The Directors believe GENinCode technology provides patients and physicians with a more comprehensive and accurate risk assessment of CVD than the current standard of care, enabling more tailored preventative care treatment strategies to be employed. The Company’s molecular tests combine clinical algorithms and artificial intelligence to provide advanced patient risk assessment to predict the onset of CVD. The Directors believe that the Company’s products benefit from over 10 years’ of investment in the research and development of cardiovascular health genomics and a knowledge and understanding of the interactions between a patient’s genetic profile, lifestyle and clinical risk factors
The Company’s core product portfolio is underpinned by clinical studies on over 75,000 patients. The product portfolio consists of:
- Cardio inCode®:focused on assessing the coronary genetic risk and cardiovascular risk stratification;
- Lipid inCode®:focused on the diagnosis and management of hypercholesterolemia;
- Thrombo inCode®:focused on the diagnosis and management of genetic thrombophilia and thrombosis risk;
- Sudd inCode®:focused on the diagnosis of the cause of sudden cardiac death and familial heart disease.

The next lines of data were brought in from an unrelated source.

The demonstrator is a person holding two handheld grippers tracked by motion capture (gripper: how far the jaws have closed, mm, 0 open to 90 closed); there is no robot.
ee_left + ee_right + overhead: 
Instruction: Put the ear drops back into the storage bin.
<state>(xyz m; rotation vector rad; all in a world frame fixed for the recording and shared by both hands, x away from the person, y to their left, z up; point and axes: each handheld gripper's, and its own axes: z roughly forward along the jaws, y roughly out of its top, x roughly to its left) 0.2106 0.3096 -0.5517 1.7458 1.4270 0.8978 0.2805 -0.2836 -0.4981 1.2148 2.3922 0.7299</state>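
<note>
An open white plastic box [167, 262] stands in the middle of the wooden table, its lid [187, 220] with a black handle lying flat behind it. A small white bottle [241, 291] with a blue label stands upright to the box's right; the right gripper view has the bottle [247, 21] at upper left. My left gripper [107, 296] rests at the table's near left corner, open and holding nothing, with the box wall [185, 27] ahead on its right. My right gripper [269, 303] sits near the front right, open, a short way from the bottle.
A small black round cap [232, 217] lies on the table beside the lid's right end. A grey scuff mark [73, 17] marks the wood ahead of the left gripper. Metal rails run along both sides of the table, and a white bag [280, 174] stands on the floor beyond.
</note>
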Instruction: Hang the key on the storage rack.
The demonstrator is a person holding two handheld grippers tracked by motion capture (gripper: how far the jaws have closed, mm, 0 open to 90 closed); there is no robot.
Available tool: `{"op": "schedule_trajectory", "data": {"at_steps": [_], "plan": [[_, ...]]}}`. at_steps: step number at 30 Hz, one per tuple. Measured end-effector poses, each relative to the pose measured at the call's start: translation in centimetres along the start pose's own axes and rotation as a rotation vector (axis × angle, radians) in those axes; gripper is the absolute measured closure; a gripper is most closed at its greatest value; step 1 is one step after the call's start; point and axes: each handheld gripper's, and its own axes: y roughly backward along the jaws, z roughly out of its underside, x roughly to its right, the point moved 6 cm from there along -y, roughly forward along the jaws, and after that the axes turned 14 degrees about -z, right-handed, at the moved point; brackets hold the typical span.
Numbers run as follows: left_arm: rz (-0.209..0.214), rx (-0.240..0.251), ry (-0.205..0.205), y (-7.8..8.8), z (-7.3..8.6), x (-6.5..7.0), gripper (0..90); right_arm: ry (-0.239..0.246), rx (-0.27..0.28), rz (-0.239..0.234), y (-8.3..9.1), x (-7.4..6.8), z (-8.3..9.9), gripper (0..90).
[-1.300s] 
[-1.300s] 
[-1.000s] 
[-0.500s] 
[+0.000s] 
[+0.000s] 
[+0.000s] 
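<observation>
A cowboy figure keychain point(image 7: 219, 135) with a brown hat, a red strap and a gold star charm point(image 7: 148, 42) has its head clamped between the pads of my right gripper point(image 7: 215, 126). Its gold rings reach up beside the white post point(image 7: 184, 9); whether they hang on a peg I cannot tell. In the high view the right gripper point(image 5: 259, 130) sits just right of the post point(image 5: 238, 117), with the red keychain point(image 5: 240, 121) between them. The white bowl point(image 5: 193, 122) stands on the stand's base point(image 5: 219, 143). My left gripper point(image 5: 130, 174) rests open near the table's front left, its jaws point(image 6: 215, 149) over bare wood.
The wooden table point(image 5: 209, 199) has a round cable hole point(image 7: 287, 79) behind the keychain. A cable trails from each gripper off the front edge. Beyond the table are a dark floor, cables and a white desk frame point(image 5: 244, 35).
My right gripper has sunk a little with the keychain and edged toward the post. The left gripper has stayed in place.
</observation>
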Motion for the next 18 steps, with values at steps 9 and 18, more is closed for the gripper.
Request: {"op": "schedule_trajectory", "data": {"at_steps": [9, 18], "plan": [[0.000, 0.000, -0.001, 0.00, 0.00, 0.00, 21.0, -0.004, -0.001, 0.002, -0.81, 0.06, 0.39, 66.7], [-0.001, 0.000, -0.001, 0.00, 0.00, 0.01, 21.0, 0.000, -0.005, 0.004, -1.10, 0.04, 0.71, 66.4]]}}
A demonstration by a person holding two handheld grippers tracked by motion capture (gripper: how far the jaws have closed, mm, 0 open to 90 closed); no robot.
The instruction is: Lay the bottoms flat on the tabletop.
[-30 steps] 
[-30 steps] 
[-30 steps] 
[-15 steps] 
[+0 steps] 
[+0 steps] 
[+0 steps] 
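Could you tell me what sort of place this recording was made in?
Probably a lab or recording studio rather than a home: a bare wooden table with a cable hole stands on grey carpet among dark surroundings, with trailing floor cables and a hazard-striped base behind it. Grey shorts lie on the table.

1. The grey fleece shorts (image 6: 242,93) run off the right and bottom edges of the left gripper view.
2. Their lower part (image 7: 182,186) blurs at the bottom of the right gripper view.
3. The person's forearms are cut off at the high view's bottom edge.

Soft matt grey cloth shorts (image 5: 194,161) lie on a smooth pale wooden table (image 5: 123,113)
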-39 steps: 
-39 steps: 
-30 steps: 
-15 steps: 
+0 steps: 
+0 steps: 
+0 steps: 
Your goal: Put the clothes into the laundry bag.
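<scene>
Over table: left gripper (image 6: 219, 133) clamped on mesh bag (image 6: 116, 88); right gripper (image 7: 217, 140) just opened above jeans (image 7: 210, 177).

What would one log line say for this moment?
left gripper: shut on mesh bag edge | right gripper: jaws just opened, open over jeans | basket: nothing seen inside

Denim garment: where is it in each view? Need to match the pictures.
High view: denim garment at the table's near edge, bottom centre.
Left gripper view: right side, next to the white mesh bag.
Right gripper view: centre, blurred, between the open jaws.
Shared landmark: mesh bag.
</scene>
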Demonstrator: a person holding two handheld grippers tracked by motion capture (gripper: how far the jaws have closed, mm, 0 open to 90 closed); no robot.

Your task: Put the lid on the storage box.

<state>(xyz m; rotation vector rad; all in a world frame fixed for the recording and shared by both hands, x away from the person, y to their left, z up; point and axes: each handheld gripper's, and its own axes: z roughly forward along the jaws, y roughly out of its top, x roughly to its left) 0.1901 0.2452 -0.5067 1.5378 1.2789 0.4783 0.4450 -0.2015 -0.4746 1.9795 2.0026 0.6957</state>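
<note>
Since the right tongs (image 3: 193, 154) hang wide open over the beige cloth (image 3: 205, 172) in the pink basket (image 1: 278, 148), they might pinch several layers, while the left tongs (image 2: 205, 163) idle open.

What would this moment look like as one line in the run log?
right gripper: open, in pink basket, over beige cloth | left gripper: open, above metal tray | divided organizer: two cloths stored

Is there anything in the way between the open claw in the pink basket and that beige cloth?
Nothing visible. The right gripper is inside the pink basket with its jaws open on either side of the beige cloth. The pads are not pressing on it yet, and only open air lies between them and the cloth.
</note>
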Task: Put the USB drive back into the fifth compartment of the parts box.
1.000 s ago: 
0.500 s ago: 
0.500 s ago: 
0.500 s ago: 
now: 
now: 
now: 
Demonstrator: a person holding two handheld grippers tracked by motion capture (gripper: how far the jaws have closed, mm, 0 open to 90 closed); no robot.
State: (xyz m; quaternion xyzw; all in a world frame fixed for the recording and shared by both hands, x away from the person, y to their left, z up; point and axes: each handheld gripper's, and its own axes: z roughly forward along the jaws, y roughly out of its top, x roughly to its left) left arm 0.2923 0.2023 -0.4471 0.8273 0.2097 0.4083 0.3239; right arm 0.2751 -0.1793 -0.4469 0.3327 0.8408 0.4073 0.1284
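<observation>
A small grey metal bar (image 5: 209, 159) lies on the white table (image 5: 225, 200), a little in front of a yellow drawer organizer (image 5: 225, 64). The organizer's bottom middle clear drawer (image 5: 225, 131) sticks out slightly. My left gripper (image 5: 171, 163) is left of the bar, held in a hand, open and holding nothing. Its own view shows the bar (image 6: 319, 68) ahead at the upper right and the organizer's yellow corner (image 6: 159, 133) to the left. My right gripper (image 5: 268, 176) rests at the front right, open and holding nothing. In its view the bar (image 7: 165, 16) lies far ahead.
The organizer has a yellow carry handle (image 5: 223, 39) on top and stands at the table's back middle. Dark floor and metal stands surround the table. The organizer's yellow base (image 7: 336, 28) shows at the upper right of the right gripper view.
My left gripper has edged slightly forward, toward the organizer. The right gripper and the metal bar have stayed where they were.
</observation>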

The Directors expect Cardio inCode®, Lipid inCode® and Thrombo inCode® (all CE-Marked) to be the primary products of commercialisation focus over the immediate term.
Matthew Walls, CEO of GENinCode commented: “We are delighted with the level of interest and strong support generated from new institutional investors ahead of our admission to trading on AIM. The additional funds raised will allow us to further exploit the significant market opportunity to deliver clinically-proven genomic precision testing products for the CVD market to improve the current standard of care and enhance the assessment of the risk of the onset of CVD in what is globally the leading cause of death.
“Our products and technology have been developed with the aim of providing a personalised treatment pathway for patient management predicting the onset of CVD with clinical evidence on over 75,000 patients to date. CVD accounts for over 17.9 million deaths annually, representing approximately 31 per cent. of all deaths worldwide with the global cost of CVD estimated to reach approximately $1.04 trillion by 2030.”